Author response- The Y-axis in figure 1 represents the IC50 values. This has now been explained in the revised manuscript figure 1. Thanks.
- It is not clear which peptides are used for the molecular docking analyzes in Figure 2. Contact points are not shown or discussed. How many models were generated and which were selected?
Author response- Thanks for the concern. Actually, the top most homolog peptide shown in S. no. 1, Table 2 was selected to dock with the HLA and TLR4 receptors. This has now been explained now in figure 2 legend of the revised manuscript. Docking was performed via ClusPro server (https://cluspro.org). It is a widely used tool for protein-protein and protein-peptide docking. ClusPro employs six different energy functions depending on the type of proteins. Docking with each energy parameter set results in ten models defined by centers of highly populated clusters of low energy docked structures. Among the ten models, we selected the most stable one, i.e. least energy model. The top viral-human homolog peptides were found to dock within the epitope binding regions of TLR4 and HLA alleles feasibly and were found to develop multiple molecular interaction, including H-bonding with the receptors. Actually, the interaction of the peptide epitope was though energetically favorable and feasible in both the receptors, however the residues contact and interactions pattern were found different as the molecular environment of the antigen binding sites of the two receptors (TLR4 & HLA allele) is distinct. The interpretation has been revised in the manuscript.
- The same is valid for Figure 3. It is not clear which peptides are presented.
Author response: Thanks. It has been revised and clarified in the figure 3 legend.
- References given in Table 5 are not in the reference list. The peptide/epitope sequences presented in this table are not related/discussed in the cited references.
Author response: We thanks the reviewer. We checked all the data analyses. In some cases the analyses were re-performed. We are extremely sorry about some incorrect information previously given in Table 5. This all has been discarded and the results obtained during re-analyses are discussed in the main manuscript.
- Table 3 and Table 4 can be combined into one table.
Author response: The manuscript revised and the Table 3 & Table 4 are combined as per suggestion and renamed as Table 2.
- What is the difference between the peptides #1 and #2 in Tables 3 and 4?

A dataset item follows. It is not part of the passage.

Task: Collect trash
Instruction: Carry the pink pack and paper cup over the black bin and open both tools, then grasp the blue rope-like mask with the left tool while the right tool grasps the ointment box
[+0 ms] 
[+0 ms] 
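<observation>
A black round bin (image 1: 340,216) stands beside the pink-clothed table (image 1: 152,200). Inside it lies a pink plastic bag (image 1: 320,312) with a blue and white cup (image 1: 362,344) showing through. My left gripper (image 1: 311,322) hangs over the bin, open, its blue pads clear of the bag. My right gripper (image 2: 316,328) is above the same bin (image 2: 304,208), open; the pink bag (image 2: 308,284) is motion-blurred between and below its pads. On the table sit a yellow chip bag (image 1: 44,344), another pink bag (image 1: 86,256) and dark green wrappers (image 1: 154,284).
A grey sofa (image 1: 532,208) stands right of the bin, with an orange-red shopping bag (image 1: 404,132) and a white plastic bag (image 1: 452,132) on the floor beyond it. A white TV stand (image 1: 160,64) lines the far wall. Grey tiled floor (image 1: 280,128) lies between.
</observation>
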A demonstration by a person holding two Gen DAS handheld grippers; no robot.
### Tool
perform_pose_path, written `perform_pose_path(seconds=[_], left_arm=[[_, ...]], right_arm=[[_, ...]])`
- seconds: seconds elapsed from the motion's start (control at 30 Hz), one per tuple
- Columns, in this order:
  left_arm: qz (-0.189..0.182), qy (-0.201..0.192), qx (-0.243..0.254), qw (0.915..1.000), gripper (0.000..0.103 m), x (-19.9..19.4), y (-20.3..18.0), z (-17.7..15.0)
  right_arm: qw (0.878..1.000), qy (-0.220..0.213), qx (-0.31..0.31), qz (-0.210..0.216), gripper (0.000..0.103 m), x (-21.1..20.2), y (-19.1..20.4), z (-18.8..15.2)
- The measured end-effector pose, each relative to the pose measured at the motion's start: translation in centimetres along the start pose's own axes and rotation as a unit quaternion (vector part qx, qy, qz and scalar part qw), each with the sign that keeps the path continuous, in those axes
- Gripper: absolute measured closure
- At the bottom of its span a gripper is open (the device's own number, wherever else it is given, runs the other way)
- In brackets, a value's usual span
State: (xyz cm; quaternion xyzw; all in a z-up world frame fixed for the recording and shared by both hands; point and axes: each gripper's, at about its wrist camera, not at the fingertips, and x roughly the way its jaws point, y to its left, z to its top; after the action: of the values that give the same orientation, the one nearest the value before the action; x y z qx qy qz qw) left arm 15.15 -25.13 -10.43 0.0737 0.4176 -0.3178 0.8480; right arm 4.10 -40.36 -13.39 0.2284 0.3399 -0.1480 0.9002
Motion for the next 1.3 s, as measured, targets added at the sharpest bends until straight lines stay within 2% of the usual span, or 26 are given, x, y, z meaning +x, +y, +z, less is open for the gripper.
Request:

Author response: Actually these were the identical peptides acquired from two different proteins. This has been revised and showed once in the table.

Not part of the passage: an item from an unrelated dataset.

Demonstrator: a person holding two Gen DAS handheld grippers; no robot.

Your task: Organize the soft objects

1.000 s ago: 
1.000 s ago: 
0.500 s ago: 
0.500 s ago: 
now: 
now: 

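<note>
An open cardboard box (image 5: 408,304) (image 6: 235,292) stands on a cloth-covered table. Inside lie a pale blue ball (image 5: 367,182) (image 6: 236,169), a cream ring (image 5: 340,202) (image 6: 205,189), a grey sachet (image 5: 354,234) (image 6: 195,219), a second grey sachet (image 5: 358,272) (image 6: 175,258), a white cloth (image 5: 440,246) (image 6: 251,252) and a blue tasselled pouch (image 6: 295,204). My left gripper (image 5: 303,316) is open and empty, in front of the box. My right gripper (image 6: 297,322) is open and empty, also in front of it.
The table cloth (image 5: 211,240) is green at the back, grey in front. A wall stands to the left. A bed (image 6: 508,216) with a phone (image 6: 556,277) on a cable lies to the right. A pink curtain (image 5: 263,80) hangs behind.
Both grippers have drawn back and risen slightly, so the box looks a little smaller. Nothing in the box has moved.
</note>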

- How would the authors explain the different Docking Score values obtained for the same peptide (the viral and human peptide sequences are exactly the same) – Table 3, peptides 1(2), 4, 5, and 9?
Author response: The docking scores are exactly the same for the same receptors. The difference in the docking score in the last manuscript version was because of using different HLA molecules. To avoid misunderstanding, the same receptor has now used in the re-analyses and the entire manuscript has been revised in this regard.
- The reference list is not prepared according to the style of the journal.
Author response: Thanks. This has been revised and the reference list is prepared as according to the style of the journal.